[Exercise]:
What you give back should be exactly the opening lines of the data, ending with the line that contains "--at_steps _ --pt" and including it.

(Dataset records)
====
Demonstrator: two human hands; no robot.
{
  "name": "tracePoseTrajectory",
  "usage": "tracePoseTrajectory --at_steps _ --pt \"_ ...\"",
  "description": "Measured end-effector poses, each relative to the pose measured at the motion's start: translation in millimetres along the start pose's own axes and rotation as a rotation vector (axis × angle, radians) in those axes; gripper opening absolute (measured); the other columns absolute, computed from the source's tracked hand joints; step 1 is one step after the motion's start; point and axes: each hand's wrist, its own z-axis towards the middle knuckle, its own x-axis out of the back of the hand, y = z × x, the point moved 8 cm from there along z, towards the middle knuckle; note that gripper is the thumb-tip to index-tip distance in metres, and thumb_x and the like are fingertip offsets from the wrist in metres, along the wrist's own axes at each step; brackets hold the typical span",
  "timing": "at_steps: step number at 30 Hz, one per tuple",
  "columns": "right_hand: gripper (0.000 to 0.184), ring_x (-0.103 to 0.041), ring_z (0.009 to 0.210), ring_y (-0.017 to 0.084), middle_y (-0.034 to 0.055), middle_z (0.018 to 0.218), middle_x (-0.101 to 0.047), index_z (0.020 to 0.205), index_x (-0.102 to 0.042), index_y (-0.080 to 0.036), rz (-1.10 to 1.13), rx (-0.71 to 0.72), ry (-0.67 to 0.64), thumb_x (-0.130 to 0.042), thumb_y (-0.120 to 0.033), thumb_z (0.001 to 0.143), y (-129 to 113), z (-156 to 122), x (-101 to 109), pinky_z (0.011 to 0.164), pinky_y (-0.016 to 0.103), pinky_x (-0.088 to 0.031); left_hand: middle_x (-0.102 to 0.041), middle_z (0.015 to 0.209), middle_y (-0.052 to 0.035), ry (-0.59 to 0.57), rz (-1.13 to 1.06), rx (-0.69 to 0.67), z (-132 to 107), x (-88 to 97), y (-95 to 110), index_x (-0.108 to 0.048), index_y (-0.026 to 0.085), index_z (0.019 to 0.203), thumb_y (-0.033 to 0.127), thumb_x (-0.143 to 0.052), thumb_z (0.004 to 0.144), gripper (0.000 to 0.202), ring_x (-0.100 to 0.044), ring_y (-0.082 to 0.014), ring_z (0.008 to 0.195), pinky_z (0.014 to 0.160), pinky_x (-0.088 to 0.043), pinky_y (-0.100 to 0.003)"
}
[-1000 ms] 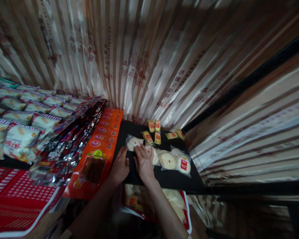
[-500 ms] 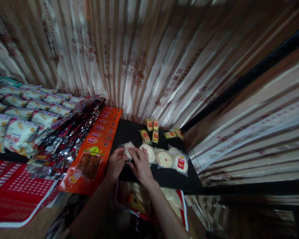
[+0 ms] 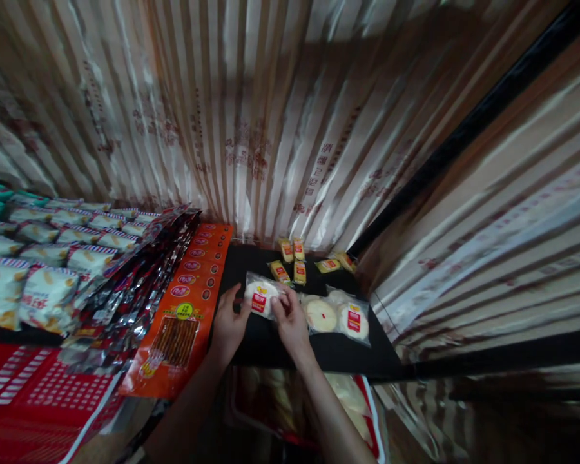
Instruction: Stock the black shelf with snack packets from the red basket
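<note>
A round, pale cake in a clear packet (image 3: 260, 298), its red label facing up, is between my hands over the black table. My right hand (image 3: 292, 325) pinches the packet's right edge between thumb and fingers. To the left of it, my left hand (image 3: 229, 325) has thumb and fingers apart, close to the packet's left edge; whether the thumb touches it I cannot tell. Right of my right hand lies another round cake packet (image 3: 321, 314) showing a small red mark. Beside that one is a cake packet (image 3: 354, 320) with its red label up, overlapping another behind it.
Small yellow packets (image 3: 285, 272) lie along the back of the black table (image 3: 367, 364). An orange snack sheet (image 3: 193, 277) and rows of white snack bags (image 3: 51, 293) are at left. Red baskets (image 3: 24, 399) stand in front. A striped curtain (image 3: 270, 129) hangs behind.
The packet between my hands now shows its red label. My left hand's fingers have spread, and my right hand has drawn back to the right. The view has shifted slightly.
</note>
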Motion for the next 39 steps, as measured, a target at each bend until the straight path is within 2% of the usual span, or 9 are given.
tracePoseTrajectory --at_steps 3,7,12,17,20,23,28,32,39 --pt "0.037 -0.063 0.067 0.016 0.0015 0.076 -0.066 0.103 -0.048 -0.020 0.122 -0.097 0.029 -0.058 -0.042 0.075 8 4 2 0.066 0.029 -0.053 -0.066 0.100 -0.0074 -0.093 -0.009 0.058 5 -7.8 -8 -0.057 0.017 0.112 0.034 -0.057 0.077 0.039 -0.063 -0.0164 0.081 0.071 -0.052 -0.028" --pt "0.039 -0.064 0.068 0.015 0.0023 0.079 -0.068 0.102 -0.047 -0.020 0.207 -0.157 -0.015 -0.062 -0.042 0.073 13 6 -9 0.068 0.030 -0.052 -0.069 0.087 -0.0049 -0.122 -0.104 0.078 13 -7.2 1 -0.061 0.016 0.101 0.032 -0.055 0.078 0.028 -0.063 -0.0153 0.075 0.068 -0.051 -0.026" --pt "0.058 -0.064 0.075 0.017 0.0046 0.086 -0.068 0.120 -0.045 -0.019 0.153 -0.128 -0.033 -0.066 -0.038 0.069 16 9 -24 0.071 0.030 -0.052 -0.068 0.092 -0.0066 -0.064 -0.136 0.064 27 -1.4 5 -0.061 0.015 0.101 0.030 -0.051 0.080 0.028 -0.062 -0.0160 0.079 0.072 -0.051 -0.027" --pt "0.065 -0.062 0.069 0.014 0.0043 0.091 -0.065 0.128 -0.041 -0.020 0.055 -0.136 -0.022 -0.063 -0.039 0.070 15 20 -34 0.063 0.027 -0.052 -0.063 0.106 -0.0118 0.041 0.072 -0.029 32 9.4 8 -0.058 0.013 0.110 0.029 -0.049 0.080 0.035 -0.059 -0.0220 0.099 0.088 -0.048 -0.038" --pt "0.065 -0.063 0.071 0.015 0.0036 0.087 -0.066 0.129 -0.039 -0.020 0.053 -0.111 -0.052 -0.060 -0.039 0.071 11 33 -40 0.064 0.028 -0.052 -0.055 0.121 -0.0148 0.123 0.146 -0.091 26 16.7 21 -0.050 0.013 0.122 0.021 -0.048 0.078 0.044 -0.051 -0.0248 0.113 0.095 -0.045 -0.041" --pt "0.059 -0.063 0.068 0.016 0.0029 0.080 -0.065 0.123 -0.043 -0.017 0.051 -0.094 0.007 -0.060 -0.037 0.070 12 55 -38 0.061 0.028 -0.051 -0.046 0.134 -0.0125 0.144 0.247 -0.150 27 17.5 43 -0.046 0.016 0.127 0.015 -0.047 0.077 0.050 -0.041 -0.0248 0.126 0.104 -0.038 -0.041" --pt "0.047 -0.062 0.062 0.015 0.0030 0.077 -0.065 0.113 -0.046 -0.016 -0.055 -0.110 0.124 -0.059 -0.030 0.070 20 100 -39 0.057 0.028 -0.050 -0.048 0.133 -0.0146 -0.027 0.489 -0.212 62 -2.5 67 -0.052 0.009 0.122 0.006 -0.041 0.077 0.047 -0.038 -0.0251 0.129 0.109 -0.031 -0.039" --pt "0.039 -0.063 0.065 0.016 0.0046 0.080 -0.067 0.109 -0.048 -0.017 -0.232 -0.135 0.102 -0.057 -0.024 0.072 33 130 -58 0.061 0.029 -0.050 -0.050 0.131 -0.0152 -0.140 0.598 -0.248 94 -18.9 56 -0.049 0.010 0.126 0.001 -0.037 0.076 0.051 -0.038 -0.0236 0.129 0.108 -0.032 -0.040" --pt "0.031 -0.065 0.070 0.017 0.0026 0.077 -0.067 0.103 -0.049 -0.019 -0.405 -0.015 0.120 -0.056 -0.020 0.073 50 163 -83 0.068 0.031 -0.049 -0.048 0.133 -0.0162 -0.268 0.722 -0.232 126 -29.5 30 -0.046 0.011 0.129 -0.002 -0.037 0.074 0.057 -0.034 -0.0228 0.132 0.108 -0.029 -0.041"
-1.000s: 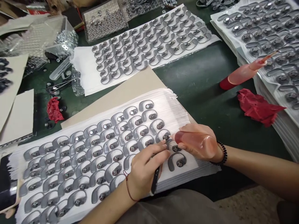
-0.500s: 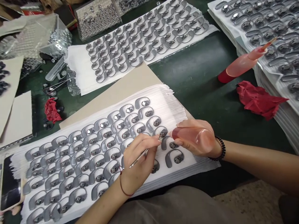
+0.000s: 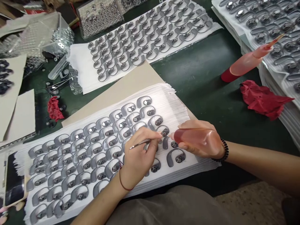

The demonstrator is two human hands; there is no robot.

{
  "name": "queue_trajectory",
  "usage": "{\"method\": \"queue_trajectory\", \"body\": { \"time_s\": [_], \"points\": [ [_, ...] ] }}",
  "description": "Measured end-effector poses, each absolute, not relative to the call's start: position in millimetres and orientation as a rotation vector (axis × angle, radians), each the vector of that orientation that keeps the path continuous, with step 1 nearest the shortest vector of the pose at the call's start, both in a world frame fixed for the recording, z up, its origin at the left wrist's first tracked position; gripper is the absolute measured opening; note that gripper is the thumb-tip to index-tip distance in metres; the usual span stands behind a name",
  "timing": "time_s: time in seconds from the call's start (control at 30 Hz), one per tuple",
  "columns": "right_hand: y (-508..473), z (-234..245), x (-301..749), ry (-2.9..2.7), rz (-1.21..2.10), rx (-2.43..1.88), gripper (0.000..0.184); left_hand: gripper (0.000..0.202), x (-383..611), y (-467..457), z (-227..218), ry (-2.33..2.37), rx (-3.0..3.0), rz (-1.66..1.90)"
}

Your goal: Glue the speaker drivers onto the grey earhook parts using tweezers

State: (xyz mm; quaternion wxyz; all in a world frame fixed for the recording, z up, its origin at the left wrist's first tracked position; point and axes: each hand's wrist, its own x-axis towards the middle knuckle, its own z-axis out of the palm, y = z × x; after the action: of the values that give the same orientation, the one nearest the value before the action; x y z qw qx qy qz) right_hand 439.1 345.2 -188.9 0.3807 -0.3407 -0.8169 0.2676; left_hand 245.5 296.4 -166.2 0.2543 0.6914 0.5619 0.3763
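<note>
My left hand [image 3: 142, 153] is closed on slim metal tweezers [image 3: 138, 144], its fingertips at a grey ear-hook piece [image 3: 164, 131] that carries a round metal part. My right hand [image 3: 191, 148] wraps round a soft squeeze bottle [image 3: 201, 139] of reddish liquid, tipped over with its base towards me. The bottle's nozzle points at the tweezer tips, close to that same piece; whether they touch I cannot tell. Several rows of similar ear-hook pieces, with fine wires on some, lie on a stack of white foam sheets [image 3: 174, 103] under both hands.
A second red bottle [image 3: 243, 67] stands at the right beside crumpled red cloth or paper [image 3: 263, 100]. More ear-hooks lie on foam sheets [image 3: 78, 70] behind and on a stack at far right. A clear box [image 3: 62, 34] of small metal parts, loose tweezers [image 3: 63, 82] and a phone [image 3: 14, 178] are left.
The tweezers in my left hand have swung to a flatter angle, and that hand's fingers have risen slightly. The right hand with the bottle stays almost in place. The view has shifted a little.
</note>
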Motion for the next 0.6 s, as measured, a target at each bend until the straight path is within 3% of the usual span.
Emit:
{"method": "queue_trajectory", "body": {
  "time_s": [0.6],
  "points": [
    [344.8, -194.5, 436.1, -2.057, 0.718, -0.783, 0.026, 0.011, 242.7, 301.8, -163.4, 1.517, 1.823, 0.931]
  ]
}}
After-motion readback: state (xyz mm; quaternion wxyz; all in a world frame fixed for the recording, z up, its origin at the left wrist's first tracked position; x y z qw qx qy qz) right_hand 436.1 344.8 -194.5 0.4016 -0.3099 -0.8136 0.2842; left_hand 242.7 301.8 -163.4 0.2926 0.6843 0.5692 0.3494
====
[Result below]:
Demonstrator: two human hands; no robot.
{
  "name": "tracePoseTrajectory",
  "usage": "tracePoseTrajectory --at_steps _ --pt \"_ ...\"",

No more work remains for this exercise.